_Instructions to follow_.
Pull every line containing "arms" from the listing.

════════════════

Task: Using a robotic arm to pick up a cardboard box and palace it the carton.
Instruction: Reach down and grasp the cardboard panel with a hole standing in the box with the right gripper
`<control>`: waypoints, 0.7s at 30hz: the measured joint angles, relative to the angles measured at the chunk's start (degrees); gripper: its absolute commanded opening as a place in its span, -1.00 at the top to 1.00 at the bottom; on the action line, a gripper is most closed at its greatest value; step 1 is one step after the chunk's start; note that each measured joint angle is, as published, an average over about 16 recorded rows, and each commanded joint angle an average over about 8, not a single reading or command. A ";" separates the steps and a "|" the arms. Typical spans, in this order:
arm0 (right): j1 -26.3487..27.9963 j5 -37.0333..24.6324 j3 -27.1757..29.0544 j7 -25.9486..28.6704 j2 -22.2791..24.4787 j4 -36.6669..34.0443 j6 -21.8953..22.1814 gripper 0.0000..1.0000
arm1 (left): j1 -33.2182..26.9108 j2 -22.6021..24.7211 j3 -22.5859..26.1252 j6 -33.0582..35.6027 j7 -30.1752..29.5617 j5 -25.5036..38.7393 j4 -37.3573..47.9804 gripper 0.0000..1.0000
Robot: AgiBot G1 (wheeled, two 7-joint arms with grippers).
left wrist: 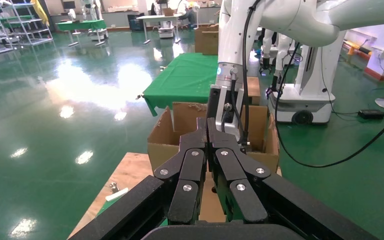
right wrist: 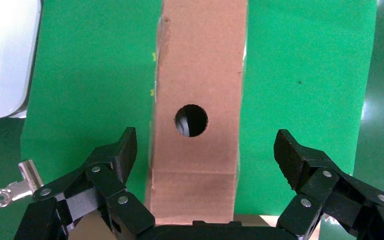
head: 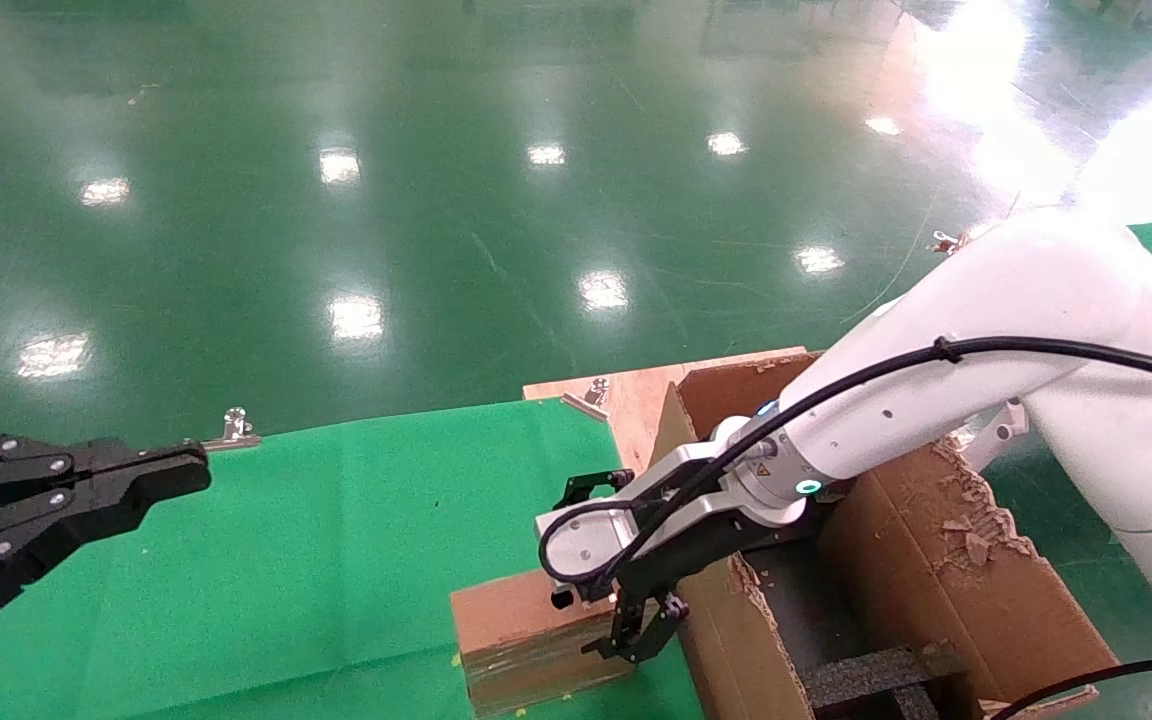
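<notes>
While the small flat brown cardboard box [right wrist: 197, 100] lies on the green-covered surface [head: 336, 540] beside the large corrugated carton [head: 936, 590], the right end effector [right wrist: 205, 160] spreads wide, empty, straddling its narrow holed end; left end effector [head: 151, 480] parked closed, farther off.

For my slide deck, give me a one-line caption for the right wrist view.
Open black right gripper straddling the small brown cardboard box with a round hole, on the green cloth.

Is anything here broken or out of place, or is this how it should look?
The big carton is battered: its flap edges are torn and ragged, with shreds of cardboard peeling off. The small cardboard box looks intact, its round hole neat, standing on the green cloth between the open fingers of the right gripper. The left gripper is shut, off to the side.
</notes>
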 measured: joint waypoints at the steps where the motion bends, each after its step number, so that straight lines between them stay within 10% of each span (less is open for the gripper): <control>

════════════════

_Task response_.
`<control>`: waypoints, 0.7s at 30hz: the measured joint angles, relative to the angles measured at the chunk's start (degrees); gripper: its absolute commanded opening as a place in its span, -1.00 at the top to 1.00 at the bottom; on the action line, a gripper is most closed at its greatest value; step 1 is one step after the chunk's start; note that each measured joint angle is, as published, an average over about 16 recorded rows, and each commanded joint angle an average over about 8, not a single reading or command. A ";" separates the steps and a "|" the arms. Typical spans, in this order:
Robot: AgiBot G1 (wheeled, two 7-joint arms with grippers).

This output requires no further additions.